A chant to provide a musical connection and cover movement between the reading which was originally sung from a “gradus” or step of the altar.


P: The Word of the Lord.

C: Thanks be to God.

With confession and prayer, together we are now prepared to hear God in his Word. Throughout the year portions of Scripture are read to cover the theme for each Sunday.


Also know as the “Alleluia” is a song of joy and triumph. Early Christians used “alleluia” as an acclamation of faith and joy.


P: The Lord be with you.

C: And with your spirit.

P: The continuation of the Gospel of our Lord and Savior Jesus Christ according to St. (Mathew/Mark/Luke/John).

C: Glory be to you, O Lord.


P: The Gospel of our Lord.

C: Praise be to you, O Christ.

In the reading and preaching of the Gospel of the day we come to the first “high point” of the Service. It begins with the Verse. That Christ will come and speak now to his people leads the church to respond with her “alleluia” – the Greek transliteration of the Hebrew “hallelujah!” meaning, “Praise the Lord!”
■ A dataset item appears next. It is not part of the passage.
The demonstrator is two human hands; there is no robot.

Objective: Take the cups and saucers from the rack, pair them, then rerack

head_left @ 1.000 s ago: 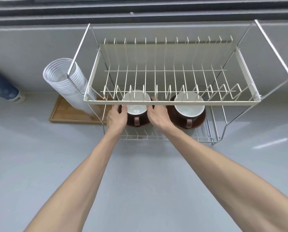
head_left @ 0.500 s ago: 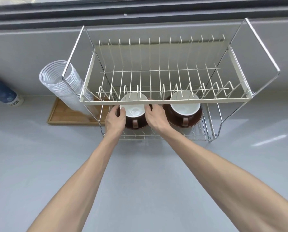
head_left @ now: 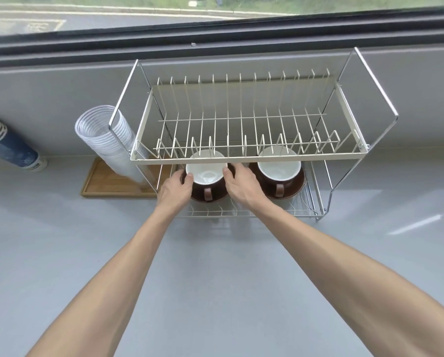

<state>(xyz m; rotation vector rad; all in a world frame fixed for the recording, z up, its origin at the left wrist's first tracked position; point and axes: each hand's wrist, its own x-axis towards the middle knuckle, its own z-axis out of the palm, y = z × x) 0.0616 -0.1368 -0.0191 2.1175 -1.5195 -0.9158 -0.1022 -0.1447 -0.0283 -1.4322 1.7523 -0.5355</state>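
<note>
A two-tier wire dish rack [head_left: 249, 159] stands on the grey counter against the window ledge. Its upper tier holds nothing. On the lower tier sit two brown cups with white insides, each on a brown saucer: the left cup [head_left: 206, 176] on its saucer [head_left: 217, 198], the right cup [head_left: 278, 171] on its saucer [head_left: 294, 189]. My left hand [head_left: 175, 190] and my right hand [head_left: 241, 184] grip the left saucer's edges on either side of the cup, reaching under the upper tier.
A tilted stack of clear plastic cups [head_left: 107, 140] leans over a wooden tray [head_left: 104, 184] left of the rack. Stacked blue paper cups [head_left: 6, 148] lie at the far left. Grey counter [head_left: 215, 266] stretches in front; the window frame runs behind.
The view has tilted up, showing the window. Both hands stay on the left cup and saucer, which has drawn slightly toward the rack's front.
</note>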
Christ is coming we were told in the Old Testament Reading. Indeed, he comes and we hear his voice in the living Gospel. To show the “Word made flesh” dwells with us in his Gospel, the Pastor may read it in the midst of the congregation, and, after introducing it, we stand and sing, “Glory be to you, O Lord” – a fitting greeting for the Incarnate One, whom we shall not simply hear about, but actually hear. The Gospel is read and we in joy sing, “Praise be to you, O Christ.”


Also known as “preaching of the Gospel”, since its function is to deliver the Gospel to those who are present. Clearly this is not entertainment or even education (although we do learn), but it is a time of proclamation and application. Here the Law of God is proclaimed, which law accuses, convicts, condemns and kills. Here the Gospel is proclaimed, which Gospel absolves, forgives, redeems and makes alive. Thus the sermon prepares for the Sacrament; it forms a bridge between the Gospel in the Word and the Gospel in the Sacrament.


This is the only hymn, which is not sung to cover up movement in the service, but rather its purpose is to proclaim the Gospel that was read and preached.

CREDO    (Nicene Creed)

P: I believe in one God.

ALL: the Father, the Almighty, maker of heaven and earth, of all that is seen and unseen. I believe in one Lord, Jesus Christ, the only Son of God, eternally begotten of the Father, God from God, Light from Light, true God from true God, begotten, not made, being of one substance with the Father. Through Him all things were made. For us men and for our salvation, He came down from heaven, was incarnate by the Holy Spirit of the Virgin Mary, and was made man. For our sake He was crucified under Pontius Pilate. He suffered and was buried. On the third day He rose again in accordance with the Scriptures. He ascended into heaven and is seated on the right hand of the Father. He will come again with glory to judge the living and the dead, and His kingdom will have no end

I believe in the Holy Spirit, the Lord, the giver of life, who proceeds from the Father and the Son, who in unity with the Father and the Son is
worshiped and glorified, who hbas spoken through the prophets. I believe one holy Christian and apostolic Church. I acknowledge one Baptism for the forgiveness of sins. I look for the resurrection of the dead and the life of the world to come. Amen.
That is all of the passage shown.